Haptic steering wheel actuators
A vibrating steering wheel is an effective way to keep a driver's eyes safely on the road.
Researchers at Carnegie Mellon University and AT&T Labs have shown that it provides an additional means to convey directions from a car's navigation system.
The study is one of the first to evaluate combinations of audio, visual and haptic feedback for route guidance.
It found that younger drivers in particular were less distracted by a navigation system's display screen when they received haptic feedback from the vibrating steering wheel.
For elder drivers, the haptic feedback reinforced the auditory cues they normally prefer.
Though the haptic steering wheel generally improved driver performance and safety, the study findings suggest that simply giving the driver additional sensory inputs isn't always optimal.
That's particularly the case for older drivers because the additional sensory feedback can strain the brain's capacity to process it.
"Our findings suggest that, as navigation systems become more elaborate, it would be best to personalize the sensory feedback system based, at least in part, on the driver's age," said SeungJun Kim, systems scientist in Carnegie Mellon's Human-Computer Interaction Institute (HCII).
The findings will be presented June 21 at the International Conference on Pervasive Computing in Newcastle, England.
Vibrating steering wheels already are used by some car makers to alert drivers to such things as road hazards.
But the haptic steering wheel under development by AT&T is capable of unusually nuanced pulsations and thus can convey more information.

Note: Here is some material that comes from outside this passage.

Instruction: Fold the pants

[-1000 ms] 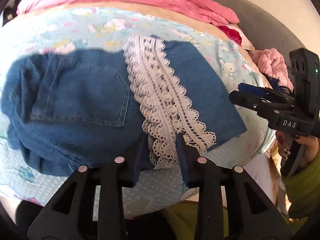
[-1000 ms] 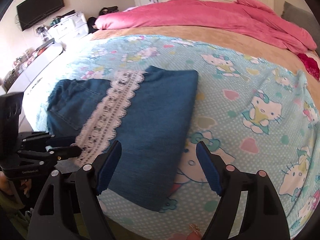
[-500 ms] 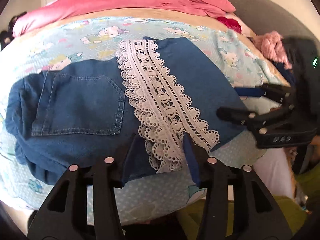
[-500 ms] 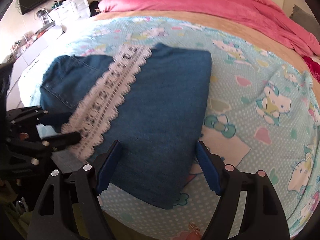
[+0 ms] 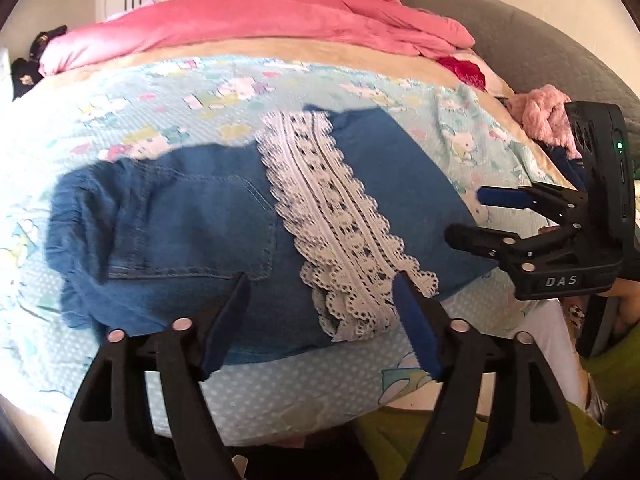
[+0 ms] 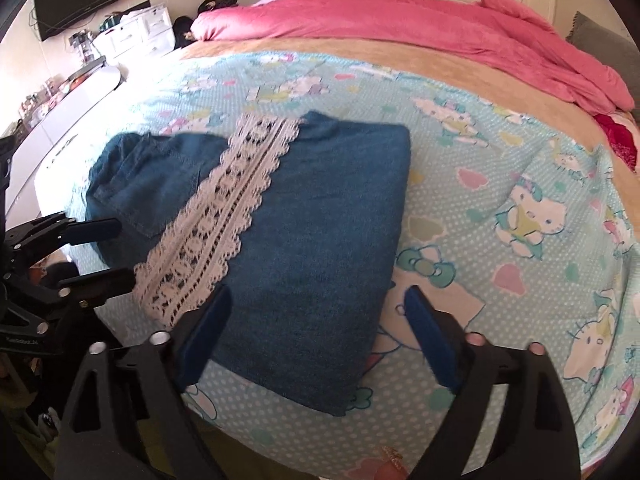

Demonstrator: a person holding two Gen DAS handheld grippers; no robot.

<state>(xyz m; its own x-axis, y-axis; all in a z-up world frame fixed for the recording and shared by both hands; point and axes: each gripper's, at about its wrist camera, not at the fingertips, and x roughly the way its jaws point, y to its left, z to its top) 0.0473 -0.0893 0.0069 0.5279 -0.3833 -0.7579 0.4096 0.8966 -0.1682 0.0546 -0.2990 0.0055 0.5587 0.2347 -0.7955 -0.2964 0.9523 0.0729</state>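
Denim pants (image 5: 208,232) lie folded on the bed (image 6: 500,184), lace trim (image 5: 340,224) on top. Left tool (image 5: 322,300) has just been opening, nothing gripped. Right tool (image 6: 316,316), too, gapes wide and empty.

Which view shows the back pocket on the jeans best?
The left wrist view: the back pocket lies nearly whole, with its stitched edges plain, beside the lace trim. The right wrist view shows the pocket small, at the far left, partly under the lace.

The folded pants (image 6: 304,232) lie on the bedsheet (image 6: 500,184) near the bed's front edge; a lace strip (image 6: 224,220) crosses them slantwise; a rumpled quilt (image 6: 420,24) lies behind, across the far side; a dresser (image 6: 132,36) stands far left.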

Twenty actuators on the rim of the AT&T wheel can be fired in any order. In this study, firing them in a clockwise sequence told a driver to turn right, while a counterclockwise sequence signaled a left turn.
"By using these types of vibration cues, we are taking advantage of what people are already familiar with, making them easier to learn," explained Kevin A. Li, a researcher with AT&T's user interface group.
Kim and fellow HCII scientists have developed methods for measuring the performance, attentiveness and cognitive load of drivers that involve a suite of sensors. For this study, they added the experimental AT&T steering wheel to their driving simulator.
Part of a research thrust of the National Science Foundation-sponsored Quality of Life Technology Center, the researchers were particularly interested in learning whether multi-modal feedback would improve the driving performance of elderly drivers in order to help them maintain mobility and independence.
They found that the time that a driver's eyes were off of the road was significantly less with the combination of auditory and haptic feedback than with the audio and visual feedback typical of most conventional GPS systems — four percent less for elder drivers and nine percent less for younger drivers.